Cette solution aurait l’avantage de permettre de contrôler les risques générés par l’islam sans pour autant que l’Etat n’ait à se mêler des affaires religieuses en prétendant dicter des dogmes, ce qui n’est pas la tâche d’un Etat laïc ou confessionnellement neutre.

Libertés fondamentales et démocratiques

On est en droit de se demander si le principe de précaution ne va pas trop loin. Existerait-il un risque de s’interdire toute référence aux principes religieux, notamment pour légiférer ? Assurément non : le principe de précaution ne vise nullement à courber le débat démocratique et à réduire la compétence du législateur. Il ne touchera pas à la liberté de croyance et d’expression dans leurs fondements, mais interdira de passer outre la volonté du législateur par subversion en mettant la norme religieuse en dessus de la norme légale.
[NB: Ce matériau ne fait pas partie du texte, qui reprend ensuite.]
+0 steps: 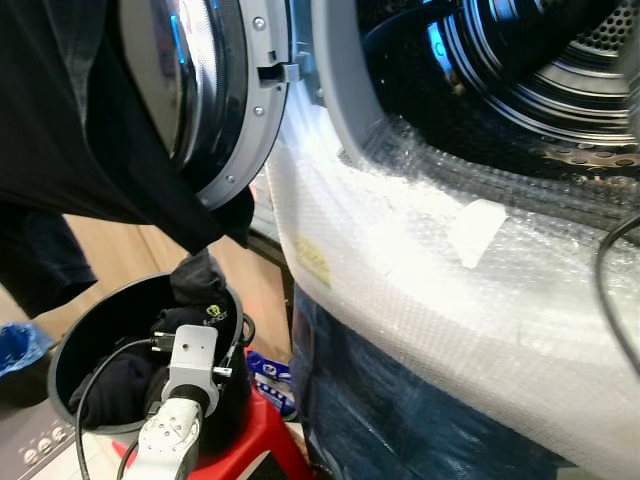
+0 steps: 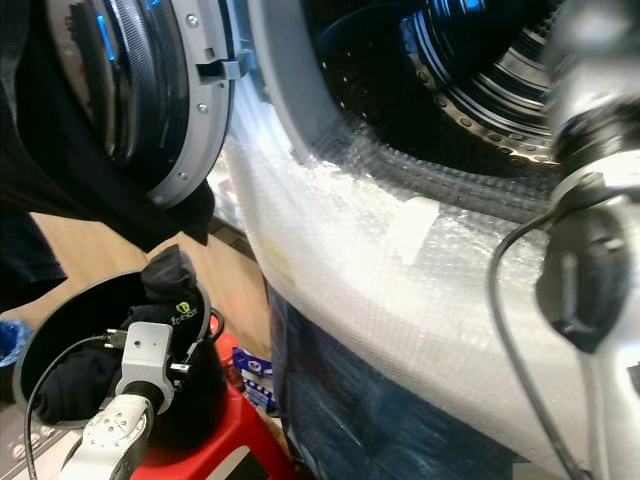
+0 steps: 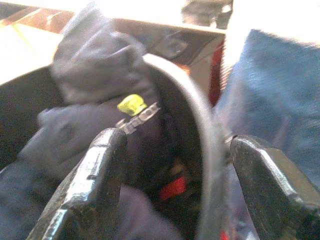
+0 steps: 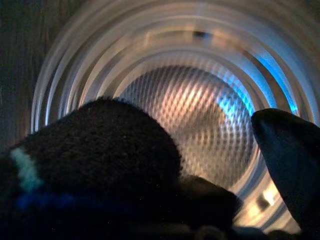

En outre, la critique des lois sur un point de vue moral basé sur la religion ne serait aucunement exclu, il est alors important de faire la distinction entre la norme et la valeur morale. Le religieux pourra toujours critiquer librement la loi au vu des principes religieux et de la morale, mais ne devra ni explicitement ni implicitement appeler à entrer en infraction avec celle-ci. Il s’agirait donc juste de mettre une limite à ce jugement moral : celle où, en se basant sur un sentiment religieux, il prétend passer outre les interdits et obligations.

En somme, il s’agirait de renforcer l’Etat de droit et de conférer à l’ordre constitutionnel une défense légitime contre ceux qui en utilisent les faiblesses dans le but de le renverser tel que ceci a pu s’opérer dans des Etats musulmans qui ont vu se hisser au pouvoir, par la démocratie, des partis islamistes contre la démocratie.